What needs to be done »
The material below holds pictures, which are to be left out; copy exactly the lines from the one with "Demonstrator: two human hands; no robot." through the one with "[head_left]".

# # # # #

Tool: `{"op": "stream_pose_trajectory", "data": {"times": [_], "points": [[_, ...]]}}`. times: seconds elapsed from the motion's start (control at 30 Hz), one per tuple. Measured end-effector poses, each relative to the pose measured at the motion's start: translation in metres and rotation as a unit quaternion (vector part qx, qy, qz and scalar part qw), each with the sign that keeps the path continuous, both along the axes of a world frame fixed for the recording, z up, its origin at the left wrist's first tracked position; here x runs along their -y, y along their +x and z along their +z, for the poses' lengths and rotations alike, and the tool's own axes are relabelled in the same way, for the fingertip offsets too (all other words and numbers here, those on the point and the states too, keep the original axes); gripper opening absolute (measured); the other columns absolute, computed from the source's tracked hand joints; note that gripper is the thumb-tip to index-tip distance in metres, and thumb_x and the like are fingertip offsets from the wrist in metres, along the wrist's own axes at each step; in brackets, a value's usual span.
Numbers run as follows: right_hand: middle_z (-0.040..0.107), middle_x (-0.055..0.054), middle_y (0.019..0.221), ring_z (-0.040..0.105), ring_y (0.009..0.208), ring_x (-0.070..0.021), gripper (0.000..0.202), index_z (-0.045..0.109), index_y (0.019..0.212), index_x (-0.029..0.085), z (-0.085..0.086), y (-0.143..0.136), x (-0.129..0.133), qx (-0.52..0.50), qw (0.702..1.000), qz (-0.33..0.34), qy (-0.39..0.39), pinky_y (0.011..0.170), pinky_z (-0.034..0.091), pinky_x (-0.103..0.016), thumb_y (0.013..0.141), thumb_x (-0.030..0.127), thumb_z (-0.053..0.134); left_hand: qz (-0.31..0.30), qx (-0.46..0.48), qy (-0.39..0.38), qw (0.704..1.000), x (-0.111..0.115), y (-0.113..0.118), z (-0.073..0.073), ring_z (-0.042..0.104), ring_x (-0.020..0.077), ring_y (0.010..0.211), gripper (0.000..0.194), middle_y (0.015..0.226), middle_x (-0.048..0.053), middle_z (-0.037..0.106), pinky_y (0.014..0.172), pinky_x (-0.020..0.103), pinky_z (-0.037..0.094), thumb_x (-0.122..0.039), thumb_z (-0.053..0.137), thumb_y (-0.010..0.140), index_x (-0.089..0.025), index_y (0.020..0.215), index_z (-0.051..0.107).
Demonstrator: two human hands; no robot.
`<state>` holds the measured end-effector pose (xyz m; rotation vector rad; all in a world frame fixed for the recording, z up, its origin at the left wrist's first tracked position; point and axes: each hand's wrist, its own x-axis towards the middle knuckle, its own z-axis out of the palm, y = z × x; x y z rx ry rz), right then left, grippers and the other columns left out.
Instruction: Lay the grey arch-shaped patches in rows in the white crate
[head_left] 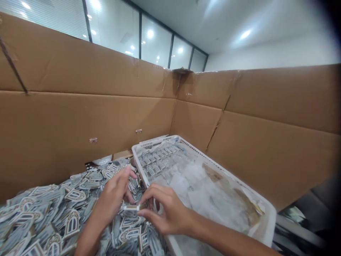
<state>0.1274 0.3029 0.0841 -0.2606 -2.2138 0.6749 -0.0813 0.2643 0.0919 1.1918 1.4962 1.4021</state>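
Observation:
Thumb and fingertips of my right hand (170, 211) pinch the right end of a small pale arch-shaped piece (131, 207) with a brownish edge, seen nearly edge-on. My left hand (117, 190) hovers just left of it, fingers apart and curved; its thumb comes close to the piece, and whether they touch I cannot tell. Beneath both hands spreads a heap of similar grey and white window-shaped pieces (72, 223). Right of the heap stands a white plastic basket (136, 158), partly behind my right hand and forearm.
Inside the basket, arch pieces (153, 160) lie in rows at the far left end, beside crumpled translucent plastic film (191, 177). Tall cardboard walls (80, 121) enclose the far side and the right. Dark items (306, 224) sit beyond the basket at right.

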Motion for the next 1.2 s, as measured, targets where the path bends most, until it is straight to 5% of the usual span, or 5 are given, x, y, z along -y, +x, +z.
{"op": "stream_pose_trajectory", "data": {"times": [0.27, 0.43, 0.6, 0.87, 1.2], "points": [[0.072, -0.008, 0.107, 0.067, 0.096, -0.0168, 0.011, 0.071, 0.111, 0.02, -0.018, 0.025, -0.065, 0.097, 0.972, -0.119, 0.177, 0.083, 0.051, -0.027, 0.107, 0.029, 0.064, 0.137, 0.036, 0.065, 0.988, 0.012, -0.043, 0.003, 0.072, 0.0265, 0.055, 0.059, 0.053, -0.004, 0.042, 0.05, 0.029, 0.055, -0.078, 0.054, 0.092, -0.022, 0.096, 0.074], [0.07, -0.008, 0.124, 0.067, 0.109, -0.0194, 0.017, 0.073, 0.119, 0.024, -0.023, 0.045, -0.132, 0.362, 0.872, -0.277, 0.179, 0.086, 0.047, -0.026, 0.11, 0.029, 0.06, 0.149, 0.051, 0.086, 0.984, 0.02, -0.055, 0.007, 0.071, 0.0263, 0.052, 0.055, 0.051, -0.005, 0.038, 0.048, 0.029, 0.055, -0.074, 0.052, 0.094, -0.023, 0.094, 0.073], [0.073, -0.009, 0.121, 0.071, 0.104, -0.0212, 0.015, 0.075, 0.115, 0.022, -0.018, 0.041, -0.173, 0.454, 0.817, -0.309, 0.175, 0.083, 0.047, -0.026, 0.105, 0.025, 0.064, 0.141, 0.104, 0.106, 0.979, 0.027, -0.067, 0.007, 0.069, 0.0252, 0.049, 0.051, 0.05, -0.003, 0.045, 0.047, 0.029, 0.056, -0.07, 0.055, 0.095, -0.022, 0.094, 0.074], [0.076, -0.01, 0.119, 0.072, 0.11, -0.0241, 0.015, 0.076, 0.106, 0.02, -0.027, 0.03, -0.195, 0.514, 0.775, -0.324, 0.173, 0.084, 0.05, -0.027, 0.1, 0.019, 0.063, 0.166, 0.18, 0.105, 0.964, 0.043, -0.101, -0.003, 0.069, 0.0271, 0.049, 0.052, 0.046, 0.0, 0.05, 0.048, 0.03, 0.056, -0.069, 0.057, 0.094, -0.021, 0.097, 0.075], [0.079, -0.011, 0.112, 0.073, 0.105, -0.0278, 0.024, 0.078, 0.101, 0.021, -0.032, 0.027, -0.199, 0.538, 0.773, -0.295, 0.163, 0.086, 0.051, -0.032, 0.098, 0.016, 0.055, 0.192, 0.166, 0.117, 0.96, 0.058, -0.1, 0.014, 0.067, 0.0241, 0.049, 0.052, 0.05, -0.006, 0.034, 0.049, 0.029, 0.054, -0.069, 0.052, 0.093, -0.022, 0.093, 0.073]]}}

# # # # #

Response »
Demonstrator: two human hands; no robot.
`<state>` holds the measured end-effector pose (xyz m; rotation vector rad; all in a world frame fixed for the recording, z up, its origin at the left wrist's first tracked position; point and axes: each hand's wrist, its own x-axis towards the middle knuckle, its own z-axis out of the palm, y = z × x; x y z rx ry rz), right then left, grippers and the other columns left out.
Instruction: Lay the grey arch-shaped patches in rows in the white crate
[head_left] 

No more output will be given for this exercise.